Dataset excerpts:
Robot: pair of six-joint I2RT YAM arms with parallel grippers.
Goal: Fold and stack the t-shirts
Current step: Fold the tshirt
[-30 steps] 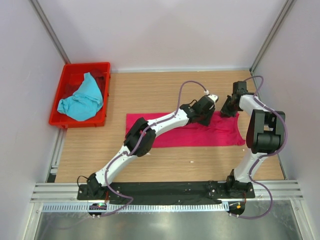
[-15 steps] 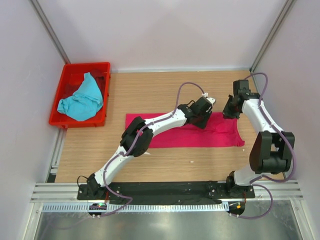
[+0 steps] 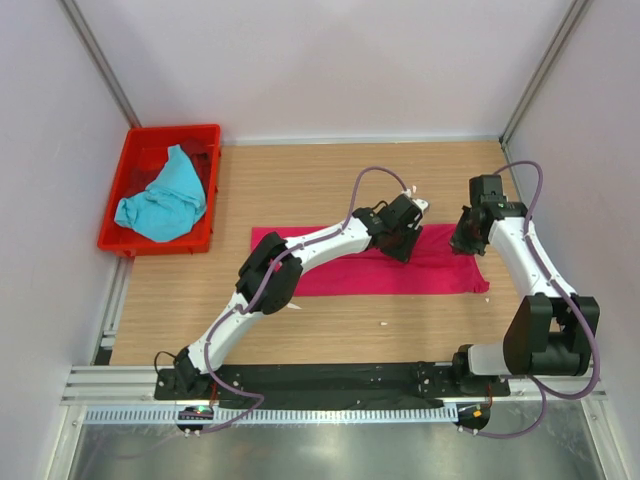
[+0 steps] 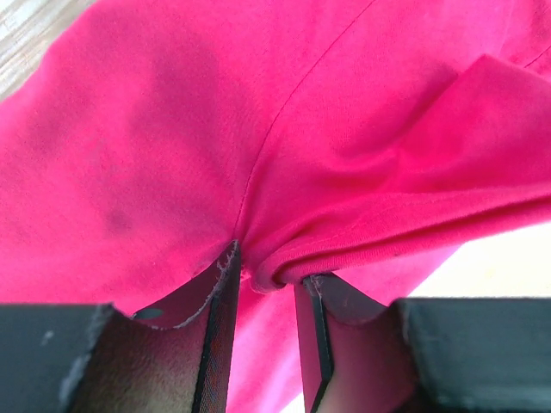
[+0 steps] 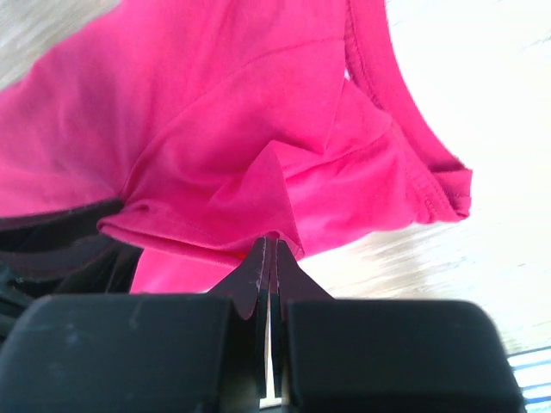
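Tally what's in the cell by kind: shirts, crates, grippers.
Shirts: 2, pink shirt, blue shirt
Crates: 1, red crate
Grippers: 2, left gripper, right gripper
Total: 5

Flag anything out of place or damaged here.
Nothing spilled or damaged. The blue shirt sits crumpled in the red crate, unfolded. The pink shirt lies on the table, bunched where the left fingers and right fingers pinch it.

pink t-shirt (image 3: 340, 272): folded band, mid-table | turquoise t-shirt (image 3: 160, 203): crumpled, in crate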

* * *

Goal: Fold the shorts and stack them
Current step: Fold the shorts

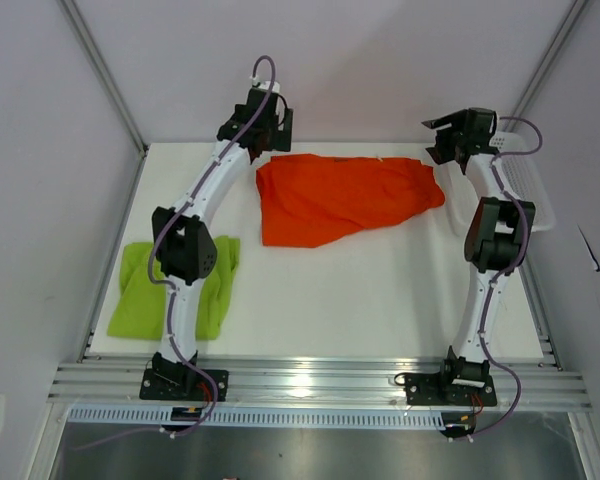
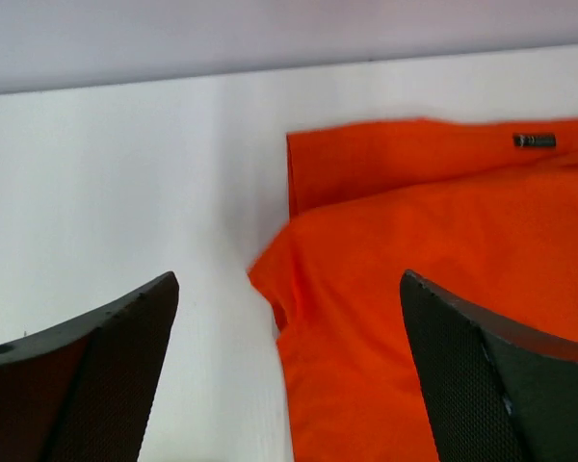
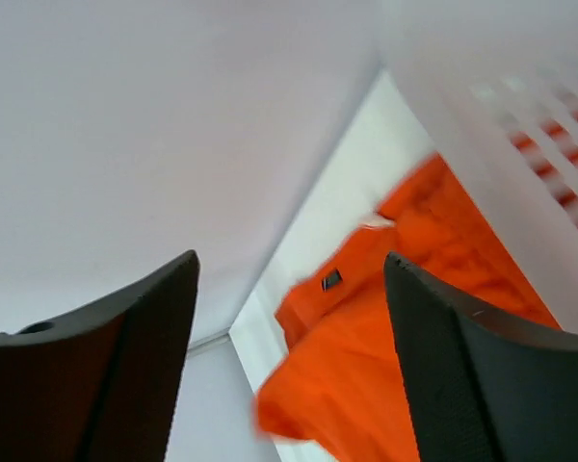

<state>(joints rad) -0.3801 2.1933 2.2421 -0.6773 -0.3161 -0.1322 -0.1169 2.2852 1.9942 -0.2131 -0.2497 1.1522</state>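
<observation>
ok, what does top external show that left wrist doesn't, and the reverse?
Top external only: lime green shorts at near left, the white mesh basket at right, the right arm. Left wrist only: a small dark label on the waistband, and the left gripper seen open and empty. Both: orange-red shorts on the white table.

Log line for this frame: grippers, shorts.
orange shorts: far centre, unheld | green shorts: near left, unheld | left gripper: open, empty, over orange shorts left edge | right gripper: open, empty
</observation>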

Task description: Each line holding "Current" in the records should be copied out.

Exercise answer:
Current step: Fold the tshirt
Current step: Fold the shorts

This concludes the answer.